CLI

The free CLI runs multiple heuristics and rules on every package install across all supported package managers. All scanning happens on your machine. Nothing is sent to Bouncer's servers.

These heuristics are intentionally simple, but they're surprisingly effective at catching the low-effort malicious packages that make up a lot of real-world registry abuse.

That said, pattern matching has real limits. It misses clever attacks that don't match a known signature, and it generates false positives on legitimate packages that happen to look suspicious — which gets annoying fast when every other install nags you. Cloud AI reads the actual source code with a frontier model to catch novel attacks and dramatically reduce the false positives you have to click through.

Typosquatting detection

Compares the package name against a list of popular packages using Damerau-Levenshtein distance.
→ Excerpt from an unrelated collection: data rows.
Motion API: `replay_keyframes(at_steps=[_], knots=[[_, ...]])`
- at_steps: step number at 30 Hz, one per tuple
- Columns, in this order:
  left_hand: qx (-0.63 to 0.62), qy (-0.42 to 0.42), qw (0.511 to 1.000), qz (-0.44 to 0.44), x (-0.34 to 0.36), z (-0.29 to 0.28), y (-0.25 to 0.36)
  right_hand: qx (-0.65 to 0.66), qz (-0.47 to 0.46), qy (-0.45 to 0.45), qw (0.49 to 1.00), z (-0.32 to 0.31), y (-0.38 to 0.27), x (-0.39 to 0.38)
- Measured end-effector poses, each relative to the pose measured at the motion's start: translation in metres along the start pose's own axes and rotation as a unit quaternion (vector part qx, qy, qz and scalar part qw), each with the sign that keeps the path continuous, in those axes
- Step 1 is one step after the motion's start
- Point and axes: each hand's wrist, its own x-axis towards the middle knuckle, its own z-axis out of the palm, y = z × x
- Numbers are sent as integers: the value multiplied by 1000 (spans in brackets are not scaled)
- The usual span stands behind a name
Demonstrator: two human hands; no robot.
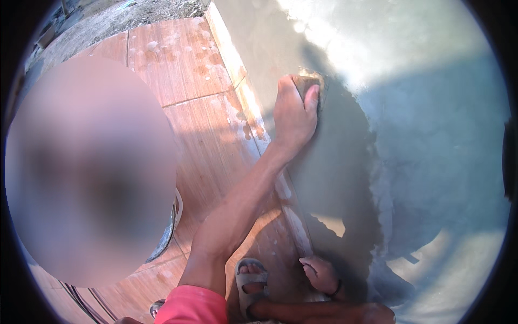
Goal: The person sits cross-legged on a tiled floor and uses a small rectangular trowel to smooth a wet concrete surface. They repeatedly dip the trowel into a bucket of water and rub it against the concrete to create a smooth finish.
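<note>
My left hand (295,113), at the end of a red-sleeved arm, is closed on a small brownish flat tool (308,81), pressed against wet grey plaster (334,173) beside a pale raised edging strip (232,54). My right hand (321,275), with a dark band at the wrist, is low in the view beside the same strip, fingers curled, with nothing visible in them.
Wood-look tiles (194,124) cover the left side, with rubble (145,11) beyond. A curved container rim (167,232) shows beside a large blurred area. A sandalled foot (251,281) is below my left forearm. Lighter grey surface (442,151) spans the right.
</note>
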Motion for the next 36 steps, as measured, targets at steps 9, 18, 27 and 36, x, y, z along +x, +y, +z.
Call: replay_keyframes(at_steps=[9,18,27,36], knots=[[53,25,998,17,51,5,61,-3,-8,21,1000,10,4,-4],[5,-13,1000,-23,-62,2,27,-16,6,-28,999,-2,-17,10],[-22,-67,985,157,-157,14,53,-38,-8,-50,998,4,-22,15],[-52,-85,983,157,-175,26,82,-49,36,-68,996,13,3,-13]])
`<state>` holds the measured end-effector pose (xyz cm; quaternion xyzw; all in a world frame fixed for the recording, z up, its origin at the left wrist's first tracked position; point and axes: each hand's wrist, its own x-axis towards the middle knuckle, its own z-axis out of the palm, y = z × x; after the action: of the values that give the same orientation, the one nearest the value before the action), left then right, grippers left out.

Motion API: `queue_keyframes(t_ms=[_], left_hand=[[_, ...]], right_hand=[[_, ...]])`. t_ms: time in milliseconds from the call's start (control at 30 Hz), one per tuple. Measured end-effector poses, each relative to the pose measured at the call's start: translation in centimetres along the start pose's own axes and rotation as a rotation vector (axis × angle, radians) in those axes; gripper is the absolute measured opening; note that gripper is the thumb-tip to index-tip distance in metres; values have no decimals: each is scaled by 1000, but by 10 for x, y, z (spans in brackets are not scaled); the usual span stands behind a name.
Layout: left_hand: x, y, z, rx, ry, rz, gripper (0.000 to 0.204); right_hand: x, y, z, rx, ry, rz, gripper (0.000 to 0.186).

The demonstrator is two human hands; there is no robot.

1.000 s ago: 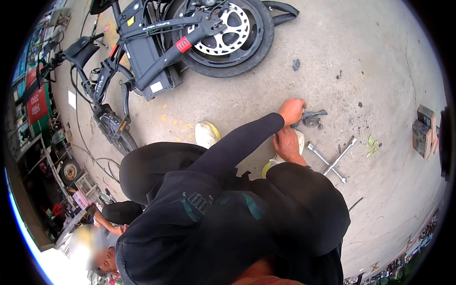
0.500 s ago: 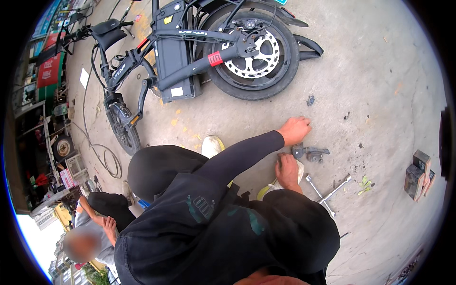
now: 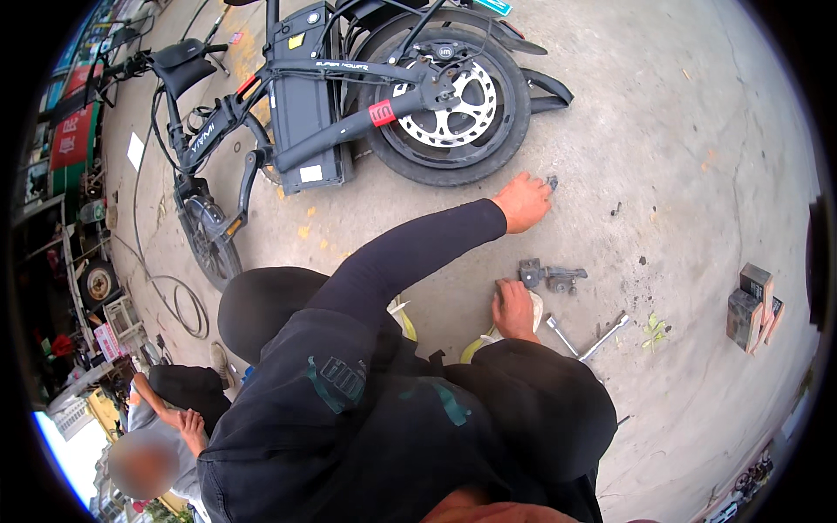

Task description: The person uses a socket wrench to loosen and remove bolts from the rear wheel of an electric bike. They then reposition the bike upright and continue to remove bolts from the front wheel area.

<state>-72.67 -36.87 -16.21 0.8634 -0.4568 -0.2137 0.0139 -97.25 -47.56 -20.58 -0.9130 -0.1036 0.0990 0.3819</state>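
My left hand (image 3: 523,203), at the end of a black sleeve, reaches to the ground below the rear wheel (image 3: 449,109) of an electric bike lying on its side. Its fingers close on a small dark piece (image 3: 553,183), mostly covered by the fingertips. Lower down, my right hand (image 3: 514,310) rests at the toe of my pale shoe (image 3: 534,307), fingers loosely extended. Just beyond those fingers lies a dark metal part (image 3: 558,277) resembling a brake caliper. The brake disc (image 3: 449,105) is exposed on the wheel.
A cross-shaped lug wrench (image 3: 602,340) lies right of my shoe, near green leaves (image 3: 654,331). Small boxes (image 3: 755,309) stand at the far right. Dark crumbs dot the concrete. A hose (image 3: 183,314) coils at the left, and another person (image 3: 179,410) sits at lower left.
My left hand has moved away from my body to the small dark piece and closed on it. The right hand stays by the shoe. The whole view has shifted slightly.
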Motion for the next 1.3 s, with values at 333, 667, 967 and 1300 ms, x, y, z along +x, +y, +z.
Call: queue_keyframes(t_ms=[333, 667, 967, 1300], left_hand=[[-173, 28, -161, 33, -26, 123, 10], [-149, 81, -107, -389, -168, 113, 16], [-146, 87, -91, 4, 254, 58, 29], [-159, 80, -27, -136, 577, 67, 39]], right_hand=[[23, 49, -110, 10, 13, 289, 32], [168, -256, -322, -278, 222, -198, 42], [199, -264, -168, -421, -673, 73, 35], [218, -241, -124, -890, -577, -360, 28]])
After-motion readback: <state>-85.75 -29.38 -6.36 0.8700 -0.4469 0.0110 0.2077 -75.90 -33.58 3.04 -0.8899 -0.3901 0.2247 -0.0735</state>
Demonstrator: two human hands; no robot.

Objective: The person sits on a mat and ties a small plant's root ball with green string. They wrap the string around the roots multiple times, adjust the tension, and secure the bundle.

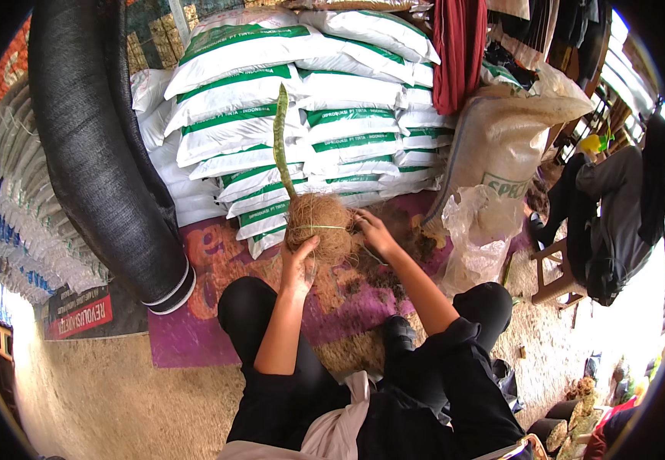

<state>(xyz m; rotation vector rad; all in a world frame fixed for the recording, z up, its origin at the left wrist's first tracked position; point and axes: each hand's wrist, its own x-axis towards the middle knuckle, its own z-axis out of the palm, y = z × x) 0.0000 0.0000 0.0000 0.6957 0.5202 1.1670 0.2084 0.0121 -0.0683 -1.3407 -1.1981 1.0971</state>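
Observation:
A ball of brown coconut fibre sits upright in front of me, above my knees. One tall green mottled snake plant leaf rises from its top left. Around the ball's middle runs a thin pale green string. My left hand grips the ball from below and the left, thumb against the fibre. At the ball's right side is my right hand, its fingers curled together where the string runs; the fingertips are small and partly hidden.
White and green sacks are stacked behind the ball. A black roll of netting leans at left. Loose dark fibre lies on the purple sheet. A large tan sack stands at right, near a seated person.

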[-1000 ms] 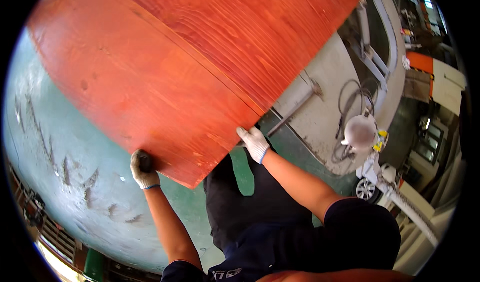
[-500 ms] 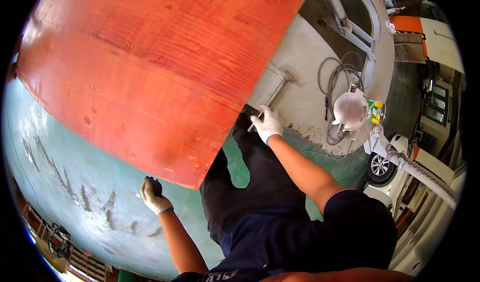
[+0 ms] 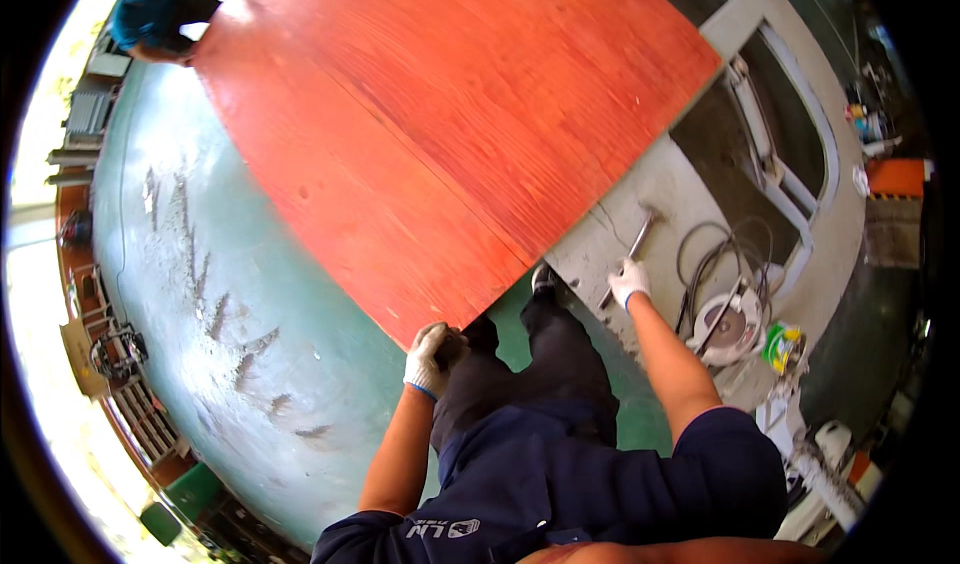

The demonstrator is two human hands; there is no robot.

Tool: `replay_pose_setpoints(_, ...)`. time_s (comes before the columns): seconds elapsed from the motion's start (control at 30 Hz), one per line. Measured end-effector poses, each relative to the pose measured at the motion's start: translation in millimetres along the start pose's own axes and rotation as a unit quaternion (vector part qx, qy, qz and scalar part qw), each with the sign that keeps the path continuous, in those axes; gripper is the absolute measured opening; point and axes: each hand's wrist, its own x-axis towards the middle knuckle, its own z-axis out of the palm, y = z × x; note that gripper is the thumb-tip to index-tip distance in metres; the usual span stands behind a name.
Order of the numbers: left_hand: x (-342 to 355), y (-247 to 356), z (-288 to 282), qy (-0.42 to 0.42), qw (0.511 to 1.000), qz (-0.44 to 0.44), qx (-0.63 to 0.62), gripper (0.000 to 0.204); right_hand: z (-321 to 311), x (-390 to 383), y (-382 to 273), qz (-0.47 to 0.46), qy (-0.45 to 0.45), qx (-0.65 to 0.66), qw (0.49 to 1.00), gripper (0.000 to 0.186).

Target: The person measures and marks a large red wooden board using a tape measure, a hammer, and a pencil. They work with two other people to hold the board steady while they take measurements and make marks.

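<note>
A large red-orange wooden board (image 3: 440,134) slants across the upper middle, with a seam along it. My left hand (image 3: 432,359), in a white knit glove, is closed on a dark object (image 3: 455,354) right at the board's near corner. Whether its fingers also grip the board is unclear. My right hand (image 3: 628,284), also gloved, is closed round the metal handle of a hammer-like tool (image 3: 640,242), whose head points away from me over the grey platform (image 3: 680,184), beside the board's right edge.
A co-worker (image 3: 150,24) bends at the board's far left corner. Right are a grey metal frame (image 3: 760,144), coiled hoses (image 3: 695,249), a round white metal piece (image 3: 728,322) and a yellow-green can (image 3: 785,344). Wooden pallets (image 3: 145,414) stand left on the green floor (image 3: 240,314).
My right hand has moved off the board's edge onto the tool. My left hand has moved right to the corner. The view has shifted, bringing the co-worker into sight.
</note>
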Motion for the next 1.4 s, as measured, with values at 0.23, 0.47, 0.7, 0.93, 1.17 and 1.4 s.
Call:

Catches common character swaps, missing characters, and keyboard-adjacent typos.

This also protects against slopsquatting — a growing attack vector where AI coding assistants hallucinate non-existent package names in generated code. Attackers register these hallucinated names and fill them with malware. Bouncer's typosquatting detection flags these packages when they are close to a popular package name, and the metadata checks below flag them as brand-new packages with zero download history.

$ npm install colros
🟡 npm install colros intercepted by Bouncer
Possible typosquat of "colors" (edit distance 1)
Did you mean: colors (52M weekly downloads)

Metadata heuristics

Checks package metadata from the registry for signals that correlate with malicious packages. Each check runs independently and can be configured or disabled separately:

  • Package published less than 72 hours ago (configurable via min_package_hours)
  • Package has no README
  • Package runs scripts during installation
  • Fewer than 100 weekly downloads (configurable via min_downloads)

See Configuration for details on adjusting thresholds.

Install script red flags

Scans install scripts and entry points (setup.py, postinstall.js, index.js, __init__.py, etc.) for known malicious patterns.

Block patterns (high confidence)

PatternWhy it's dangerous
burpcollaborator.netAttacker callback server
Telegram bot sendDocumentDocument exfiltration
Discord webhook in install scriptCredential exfiltration

Warn patterns (medium confidence)

PatternWhy it's suspicious
eval + base64Hidden code execution
exec + decodeObfuscated payload
requestbin, hookbin, pipedreamExfiltration service URLs
ngrok.ioTunnel to attacker machine
curl | sh in install scriptRemote code execution

Binary-only packages

Some packages ship compiled binaries or pre-built artifacts with no readable source code. Bouncer flags these with the binary_no_source rule because source-level scanners can't verify what the code actually does — all the pattern checks above are defeated the moment a package hides its logic in a blob.

Scanning binaries is hard. Reverse-engineering compiled code at scale is an open problem, and generic heuristics produce more noise than signal. It's a known gap and a future focus area for Bouncer. For now, binary-only packages deserve extra scrutiny on every install.